INSTRUCTIONS TO FOLLOW: Please transcribe the data exactly as shown, skipping the images.

◇ ◇ ◇ ◇ ◇

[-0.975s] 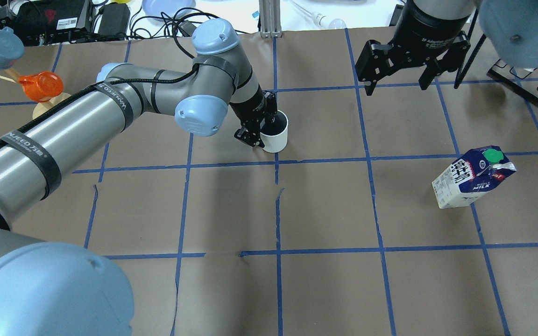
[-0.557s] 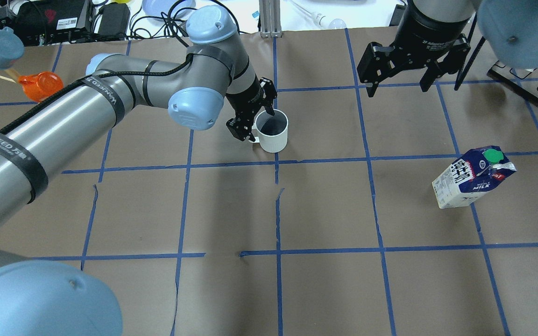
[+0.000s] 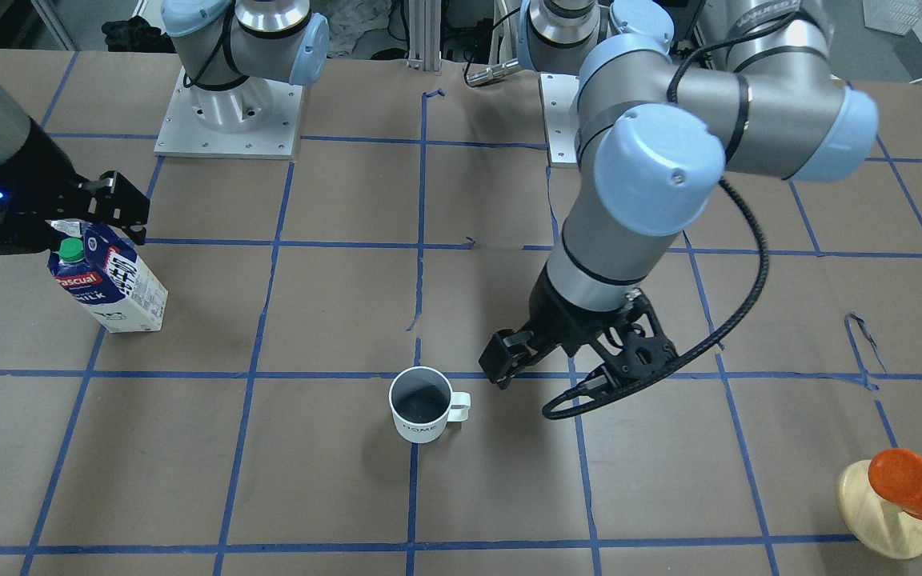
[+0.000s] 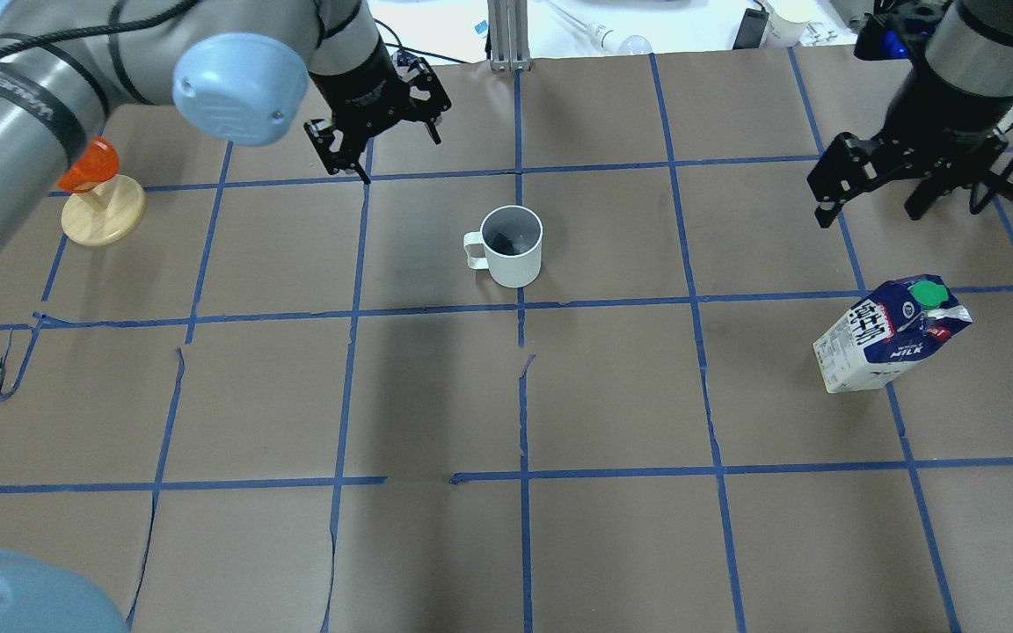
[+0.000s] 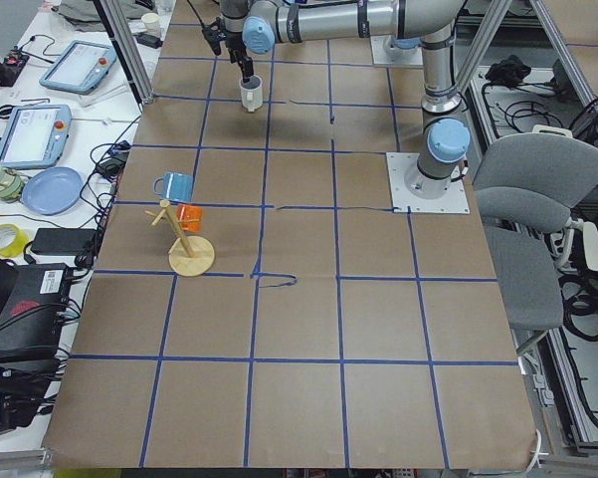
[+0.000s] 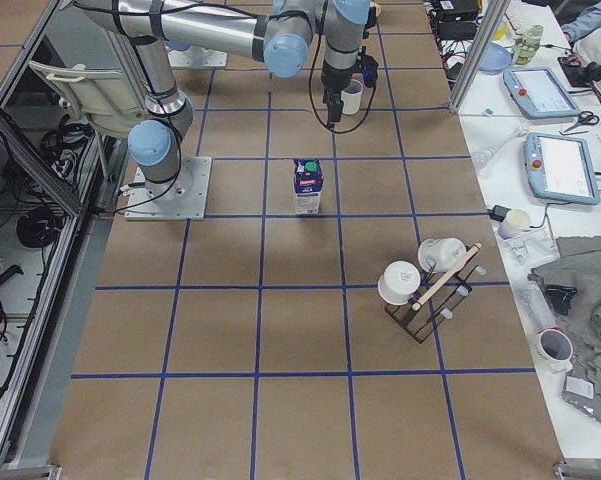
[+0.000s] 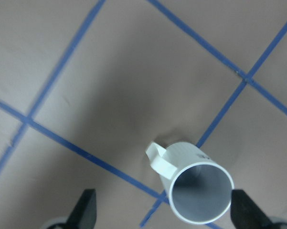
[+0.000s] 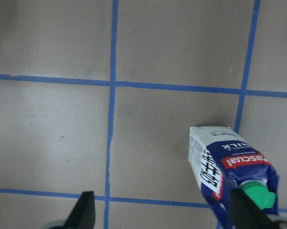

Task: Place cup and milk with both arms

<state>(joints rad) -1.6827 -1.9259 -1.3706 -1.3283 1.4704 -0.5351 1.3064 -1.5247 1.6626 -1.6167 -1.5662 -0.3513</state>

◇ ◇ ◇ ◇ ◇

ANSWER TO THIS TASK:
[-0.975s] 
[-0.557s] 
[+0.000s] 
[+0.000s] 
[+0.000s] 
[+0.000s] 
[+0.000s] 
[+0.000s] 

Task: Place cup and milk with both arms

<state>(joints rad) -1.6827 -1.9259 -1.3706 -1.3283 1.4704 -0.5351 1.3064 -1.5247 1.6626 -1.6167 -1.5662 -0.3513</state>

With this, the output is complete.